(YOUR TASK)
Locate the string "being" throughout the material and copy every line in which it occurs.
**********
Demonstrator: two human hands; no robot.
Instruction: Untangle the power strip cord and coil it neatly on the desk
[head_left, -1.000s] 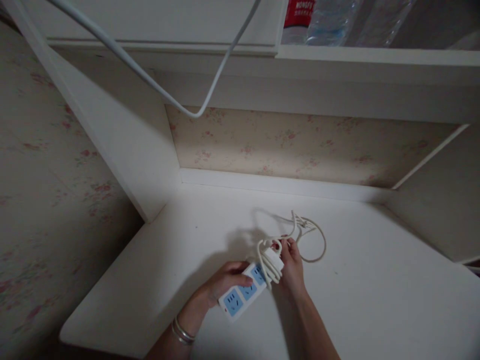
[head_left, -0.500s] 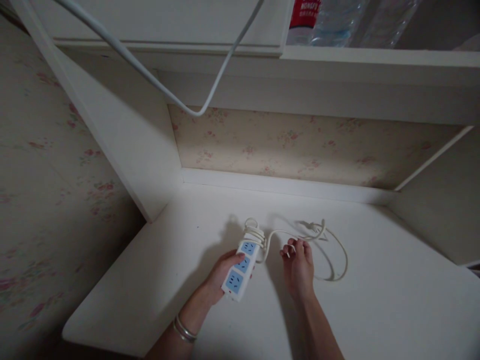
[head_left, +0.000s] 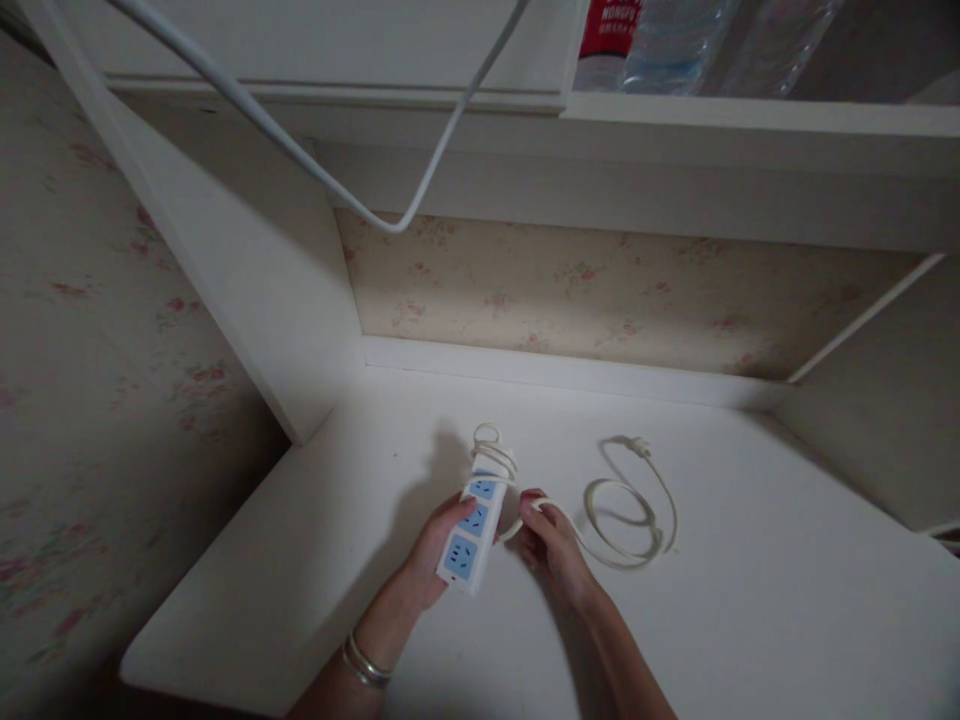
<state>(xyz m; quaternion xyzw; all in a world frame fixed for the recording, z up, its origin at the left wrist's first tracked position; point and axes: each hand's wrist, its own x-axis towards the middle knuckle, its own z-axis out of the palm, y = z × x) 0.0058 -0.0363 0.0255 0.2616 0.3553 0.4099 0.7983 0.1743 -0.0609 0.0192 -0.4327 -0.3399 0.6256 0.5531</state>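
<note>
A white power strip (head_left: 480, 525) with blue socket faces is tilted in my left hand (head_left: 436, 545), thumb across its front and fingers behind. Part of its cream cord (head_left: 493, 460) is wound around the far end, with a small loop sticking out beyond it. To the right of the strip, my right hand (head_left: 553, 545) pinches the cord between thumb and fingers. From there the loose cord (head_left: 626, 562) curls over the white desk top and ends at a plug (head_left: 640, 447).
A thick white cable (head_left: 394, 226) hangs in a bend across the upper left. Clear plastic bottles (head_left: 671, 45) stand on the shelf (head_left: 750, 110) above the desk (head_left: 262, 620). An upright side panel (head_left: 247, 230) bounds the left, with flowered wallpaper behind.
My right hand has moved left toward the strip with the cord pinched in it. The loose cord and plug have shifted into a new curl, and the strip has moved slightly left.
</note>
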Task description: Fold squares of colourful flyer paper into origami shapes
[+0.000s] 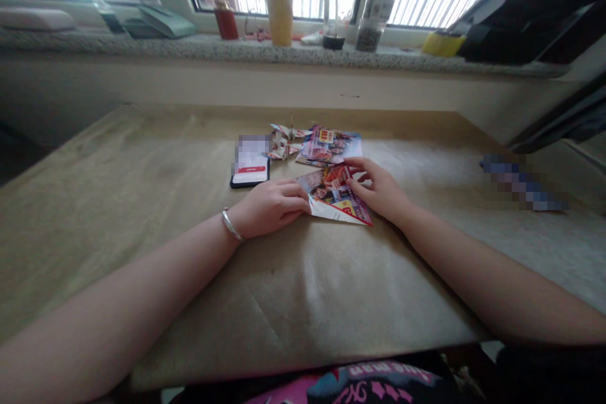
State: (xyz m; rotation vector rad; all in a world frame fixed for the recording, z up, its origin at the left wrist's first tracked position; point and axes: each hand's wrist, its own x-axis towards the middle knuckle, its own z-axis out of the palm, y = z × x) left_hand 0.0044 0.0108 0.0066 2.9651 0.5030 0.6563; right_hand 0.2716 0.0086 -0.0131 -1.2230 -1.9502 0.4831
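Observation:
A colourful printed paper sheet (pixel 331 186) lies on the table in front of me, its near edge folded over in a narrow white triangular flap. My left hand (pixel 274 205), with a silver bangle at the wrist, is closed on the left end of that fold. At the sheet's right edge, my right hand (pixel 376 189) has its thumb and curled fingers on the paper. Just beyond lies another printed sheet or small stack (pixel 329 146). Folded paper cranes (pixel 285 150) stand left of the stack. Beside them a phone (pixel 250 170) lies face up, its screen lit and partly blurred.
The table (pixel 165 158) meets the wall below a speckled windowsill (pixel 189 47). Along the sill stand a red-brown jar (pixel 226 20), a tall yellowish cylinder (pixel 278 0), a clear container (pixel 374 19) and a dark bag (pixel 525 19). A partly blurred flat item (pixel 521 186) lies far right.

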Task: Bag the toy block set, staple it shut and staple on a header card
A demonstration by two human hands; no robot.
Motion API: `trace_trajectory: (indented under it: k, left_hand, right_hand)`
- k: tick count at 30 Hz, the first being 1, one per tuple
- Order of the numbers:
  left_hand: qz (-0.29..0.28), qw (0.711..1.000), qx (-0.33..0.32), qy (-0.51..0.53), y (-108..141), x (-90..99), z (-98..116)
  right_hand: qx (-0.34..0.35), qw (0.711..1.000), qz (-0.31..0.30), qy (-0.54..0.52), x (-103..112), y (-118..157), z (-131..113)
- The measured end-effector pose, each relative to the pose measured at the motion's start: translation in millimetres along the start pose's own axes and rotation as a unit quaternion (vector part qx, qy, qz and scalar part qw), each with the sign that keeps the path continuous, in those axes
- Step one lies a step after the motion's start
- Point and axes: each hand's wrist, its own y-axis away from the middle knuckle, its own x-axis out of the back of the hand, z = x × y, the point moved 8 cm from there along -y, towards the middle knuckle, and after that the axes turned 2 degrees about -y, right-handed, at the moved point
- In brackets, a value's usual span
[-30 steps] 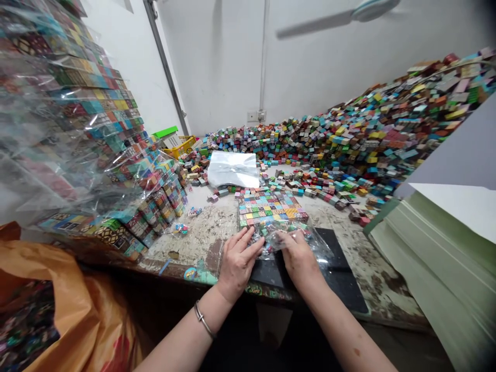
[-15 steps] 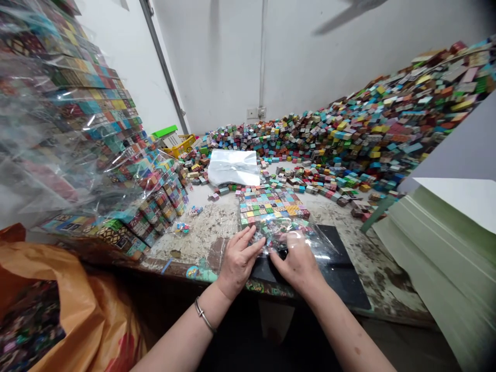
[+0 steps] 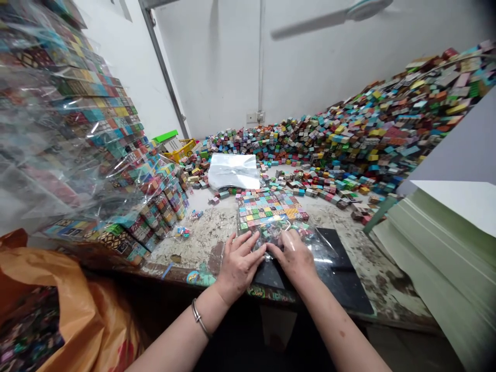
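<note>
A clear plastic bag (image 3: 321, 245) with small multicoloured pieces under its film lies in front of me. My left hand (image 3: 239, 262) rests flat on its near left side, fingers stretched out and slightly apart. Beside it, my right hand (image 3: 297, 259) has its fingers curled into the film, gripping the bag; the fingertips are partly hidden. Both thumbs nearly touch at the bag's near edge. Under the bag is a black mat (image 3: 344, 279). Just beyond, a flat array of patterned little blocks (image 3: 267, 206) borders the bag.
Bagged stacks of blocks (image 3: 112, 129) rise at the left. A heap of loose blocks (image 3: 349, 139) spans the back and right. A white plastic sheet (image 3: 234, 171) lies mid-table. An orange bag (image 3: 85, 305) stands lower left, and pale green sheets (image 3: 430, 248) lean at the right.
My right hand's thumb has moved left toward my left hand, and its fingers are more curled on the bag. The view has tilted up slightly.
</note>
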Motion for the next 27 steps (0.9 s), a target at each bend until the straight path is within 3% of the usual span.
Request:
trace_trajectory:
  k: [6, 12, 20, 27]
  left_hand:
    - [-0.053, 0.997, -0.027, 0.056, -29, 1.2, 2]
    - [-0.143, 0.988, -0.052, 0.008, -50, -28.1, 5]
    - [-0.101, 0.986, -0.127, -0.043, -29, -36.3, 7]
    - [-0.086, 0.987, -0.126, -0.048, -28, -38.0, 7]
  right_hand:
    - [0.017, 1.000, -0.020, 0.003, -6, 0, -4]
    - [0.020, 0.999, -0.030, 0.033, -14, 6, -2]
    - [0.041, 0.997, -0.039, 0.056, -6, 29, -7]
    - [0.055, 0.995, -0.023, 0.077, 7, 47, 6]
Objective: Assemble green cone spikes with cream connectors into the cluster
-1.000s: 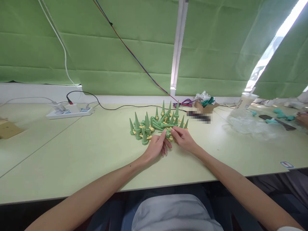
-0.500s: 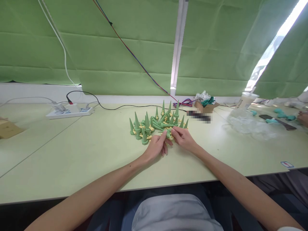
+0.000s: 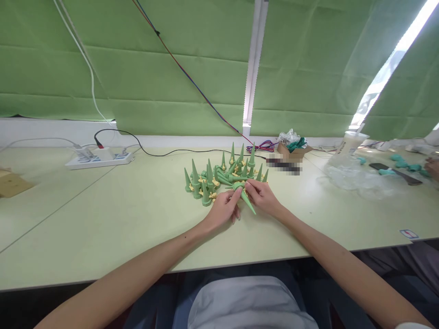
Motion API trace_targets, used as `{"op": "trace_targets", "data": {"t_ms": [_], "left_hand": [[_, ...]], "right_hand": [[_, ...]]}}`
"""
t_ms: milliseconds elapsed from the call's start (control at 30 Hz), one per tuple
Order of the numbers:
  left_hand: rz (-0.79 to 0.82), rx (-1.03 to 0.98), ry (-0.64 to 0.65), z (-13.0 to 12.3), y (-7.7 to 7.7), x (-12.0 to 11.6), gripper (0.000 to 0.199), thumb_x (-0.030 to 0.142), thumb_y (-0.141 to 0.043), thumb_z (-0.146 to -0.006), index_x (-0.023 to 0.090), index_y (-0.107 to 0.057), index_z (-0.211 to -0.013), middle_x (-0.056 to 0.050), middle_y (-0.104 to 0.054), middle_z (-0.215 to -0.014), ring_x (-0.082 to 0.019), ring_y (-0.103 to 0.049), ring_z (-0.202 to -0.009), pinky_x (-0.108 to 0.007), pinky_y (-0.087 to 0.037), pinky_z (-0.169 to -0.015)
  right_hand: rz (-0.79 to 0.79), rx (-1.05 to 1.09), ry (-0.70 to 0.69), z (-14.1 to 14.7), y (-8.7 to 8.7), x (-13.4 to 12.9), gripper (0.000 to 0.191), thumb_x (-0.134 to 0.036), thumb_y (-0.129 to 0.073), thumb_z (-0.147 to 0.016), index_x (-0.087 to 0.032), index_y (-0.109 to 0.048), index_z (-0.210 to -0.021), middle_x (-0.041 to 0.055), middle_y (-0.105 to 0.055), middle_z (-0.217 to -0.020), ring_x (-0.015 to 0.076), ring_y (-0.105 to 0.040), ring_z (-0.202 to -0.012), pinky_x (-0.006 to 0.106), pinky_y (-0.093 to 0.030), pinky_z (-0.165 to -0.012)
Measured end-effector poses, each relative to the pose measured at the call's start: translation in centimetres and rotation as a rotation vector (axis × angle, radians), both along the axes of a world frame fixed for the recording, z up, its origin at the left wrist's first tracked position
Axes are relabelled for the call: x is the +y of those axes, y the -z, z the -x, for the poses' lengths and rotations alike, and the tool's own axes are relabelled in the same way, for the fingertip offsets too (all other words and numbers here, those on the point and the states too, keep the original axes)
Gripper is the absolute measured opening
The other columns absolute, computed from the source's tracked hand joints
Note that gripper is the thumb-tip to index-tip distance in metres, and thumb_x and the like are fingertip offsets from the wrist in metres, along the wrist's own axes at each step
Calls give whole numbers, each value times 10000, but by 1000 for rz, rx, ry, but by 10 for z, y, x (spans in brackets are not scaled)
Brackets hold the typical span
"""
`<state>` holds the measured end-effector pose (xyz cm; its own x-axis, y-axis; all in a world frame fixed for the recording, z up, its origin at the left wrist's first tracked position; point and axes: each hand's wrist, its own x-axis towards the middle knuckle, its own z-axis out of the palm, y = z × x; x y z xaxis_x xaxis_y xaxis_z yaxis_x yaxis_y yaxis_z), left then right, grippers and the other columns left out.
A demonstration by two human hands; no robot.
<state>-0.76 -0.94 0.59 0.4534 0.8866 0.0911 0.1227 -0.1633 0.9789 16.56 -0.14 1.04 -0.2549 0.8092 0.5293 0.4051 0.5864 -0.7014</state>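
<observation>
Between my two hands is a green plastic spike [image 3: 247,202], its long tip pointing down and to the right toward me. My left hand [image 3: 224,210] pinches it near the wide base with thumb and fingers. My right hand [image 3: 262,196] is closed at the other side of the base; whether it also holds a small part there is hidden by the fingers. Just beyond my hands stands a cluster of similar green spikes [image 3: 195,178], several upright and some lying down, with small yellow pieces [image 3: 216,182] on or beside them.
A white power strip [image 3: 99,158] lies at the back left, a cardboard piece [image 3: 13,183] at the far left. Behind the spikes sit a cable coil [image 3: 261,146] and a small box [image 3: 294,152]. To the right are a cup [image 3: 348,145], plastic bag [image 3: 356,180] and another person's hand [image 3: 432,168].
The spike between my hands has turned, so its long tip now shows, pointing down toward me. My left fingers have curled in slightly. The cluster has not moved.
</observation>
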Motion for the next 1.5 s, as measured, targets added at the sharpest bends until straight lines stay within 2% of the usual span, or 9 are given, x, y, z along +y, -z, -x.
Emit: {"op": "trace_targets", "data": {"t_ms": [167,400,533,667,800,967,1200,1500], "left_hand": [[-46,27,-12,0,1,-2,471,635,-508,-886,174,-558,-801,9,-555,-487,-124,-525,-396,-247,-415,-420],[-52,10,-20,-1,-4,-8,467,542,-636,-833,166,-603,-1107,41,-529,-519,-115,-504,-428,-236,-389,-438],[-103,43,-59,-1,-4,-8,384,520,-647,-824,178,-576,-984,48,-510,-522,-130,-530,-452,-252,-398,-462],[-137,51,-96,-2,-4,-6,358,498,-668,-802,213,-450,-804,67,-444,-521,-142,-537,-463,-260,-377,-460],[-200,66,-119,-2,-3,-5,358,454,-668,-802,215,-405,-756,61,-408,-576,-125,-509,-489,-257,-379,-478],[-282,69,-121,-2,-2,-5,334,424,-642,-824,204,-404,-742,35,-384,-693,-104,-471,-541,-249,-392,-495],[-330,82,-146,-2,1,-3,351,425,-629,-832,202,-378,-731,18,-413,-759,-101,-448,-579,-239,-390,-505],[-382,92,-147,-3,-1,-4,172,355,-581,-880,197,-520,-850,-12,-509,-853,-101,-464,-592,-234,-395,-518]], "right_hand": [[-47,-27,40,-1,2,2,456,-478,-375,-1010,-213,-326,-642,-42,-356,-523,115,-331,-510,263,-282,-518],[-38,-27,37,-2,3,3,475,-498,-365,-1010,-208,-356,-635,-30,-392,-531,116,-348,-509,264,-290,-509],[3,10,20,0,3,2,487,-513,-371,-1007,-211,-366,-625,-25,-396,-517,118,-359,-492,265,-292,-487],[37,35,-3,0,3,2,501,-535,-372,-1001,-212,-368,-618,-23,-404,-501,117,-361,-474,264,-288,-465],[70,49,-18,0,2,1,510,-544,-379,-995,-213,-348,-608,-29,-397,-484,110,-348,-453,263,-283,-450],[91,54,-17,1,0,0,542,-546,-374,-993,-216,-363,-564,-27,-396,-437,111,-345,-428,266,-294,-442],[75,67,-15,2,0,1,564,-549,-380,-987,-217,-359,-532,-24,-396,-415,111,-361,-416,262,-293,-432],[82,69,-8,4,-2,-2,576,-532,-395,-986,-218,-358,-505,-22,-402,-405,113,-370,-415,272,-307,-459]]}}
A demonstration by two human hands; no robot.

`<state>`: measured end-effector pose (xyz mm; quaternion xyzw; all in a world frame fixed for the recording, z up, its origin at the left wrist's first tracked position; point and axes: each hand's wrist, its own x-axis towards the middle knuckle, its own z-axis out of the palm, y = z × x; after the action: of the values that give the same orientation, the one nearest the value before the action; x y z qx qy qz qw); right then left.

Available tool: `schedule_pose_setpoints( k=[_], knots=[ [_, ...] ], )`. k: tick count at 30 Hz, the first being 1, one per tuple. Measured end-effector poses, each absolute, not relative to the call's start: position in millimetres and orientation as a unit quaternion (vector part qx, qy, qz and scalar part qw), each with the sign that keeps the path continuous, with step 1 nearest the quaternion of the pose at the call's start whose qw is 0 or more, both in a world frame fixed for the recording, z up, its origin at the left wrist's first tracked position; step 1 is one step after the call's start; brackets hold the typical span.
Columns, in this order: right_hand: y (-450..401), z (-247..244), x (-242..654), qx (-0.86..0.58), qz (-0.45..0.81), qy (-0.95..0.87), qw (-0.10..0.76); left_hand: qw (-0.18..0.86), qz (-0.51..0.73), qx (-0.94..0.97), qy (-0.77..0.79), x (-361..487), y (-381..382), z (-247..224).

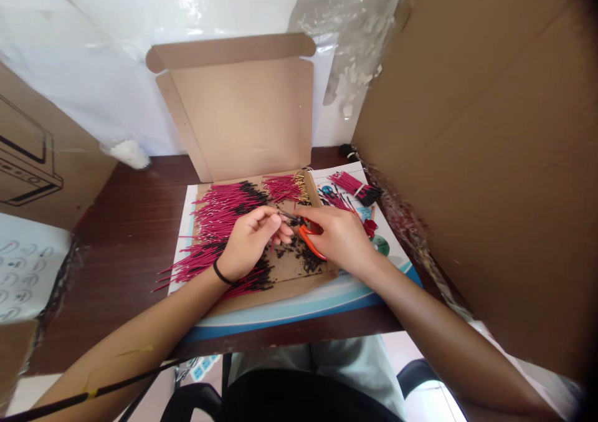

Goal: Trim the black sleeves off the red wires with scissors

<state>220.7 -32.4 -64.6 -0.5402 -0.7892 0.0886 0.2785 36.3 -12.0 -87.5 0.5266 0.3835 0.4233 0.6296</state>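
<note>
My left hand (252,238) is closed in a pinch at the jaws of the tool, over the cardboard box. A short bit of red wire (271,246) shows below its fingers; most of what it pinches is hidden. In my right hand (343,235) is a pair of orange-handled cutting pliers (309,241), the jaws pointing left to the left fingertips. Many red wires with black ends (219,213) lie in layers on the box's left side. A smaller heap of red wires with gold-coloured tips (283,188) lies at the back. Small black scraps (308,260) litter the cardboard below the hands.
The box's lid (247,110) stands upright behind. On a printed sheet at the right lie a banded bundle of red wires (352,186) and loose wires. A tall cardboard panel (481,160) closes off the right; a printed carton (42,154) stands left on the dark table (135,222).
</note>
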Motion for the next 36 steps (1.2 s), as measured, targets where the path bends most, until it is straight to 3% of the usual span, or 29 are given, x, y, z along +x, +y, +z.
schedule_pose_setpoints(
  k=[19,27,36],
  knots=[
    [-33,-60,223,-0.554,0.139,-0.771,0.282,0.624,0.412,0.546,0.379,36,-14,-84],
    [-36,-65,222,-0.495,0.073,-0.806,0.316,0.576,0.427,0.571,0.399,32,-11,-95],
    [-35,-68,223,-0.487,0.021,-0.824,0.289,0.524,0.423,0.606,0.423,31,-12,-92]
  ],
)
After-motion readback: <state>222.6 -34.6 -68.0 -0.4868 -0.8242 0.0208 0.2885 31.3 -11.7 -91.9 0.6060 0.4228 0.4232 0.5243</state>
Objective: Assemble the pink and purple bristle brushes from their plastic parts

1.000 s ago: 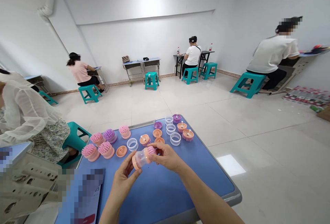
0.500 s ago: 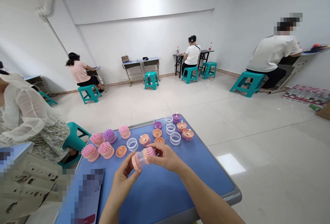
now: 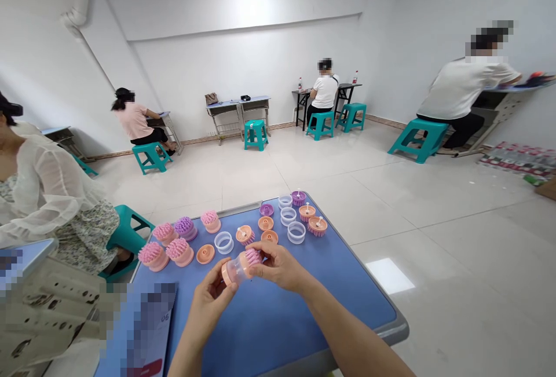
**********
(ANSWER TO THE PROBLEM)
- k: tick count at 30 Hz, the first being 1, one per tuple
Available tool: `schedule_pose_setpoints( k=[_], knots=[ [_, ...] ], )`. k: tick count at 30 Hz, the first being 1, one per tuple. Measured end-effector poses, each absolute, not relative to the call's start: position in millimetres and orientation as a unit quaternion (vector part qx, qy, qz and scalar part qw), each with the sign that keeps the path continuous, with step 1 nearest the quaternion of the pose at the call's start whose qw is 0 or more, both in a world frame fixed for the recording, z up, its origin at the left wrist's first tracked position; step 1 is one step after the call's start; brackets hold the typical span.

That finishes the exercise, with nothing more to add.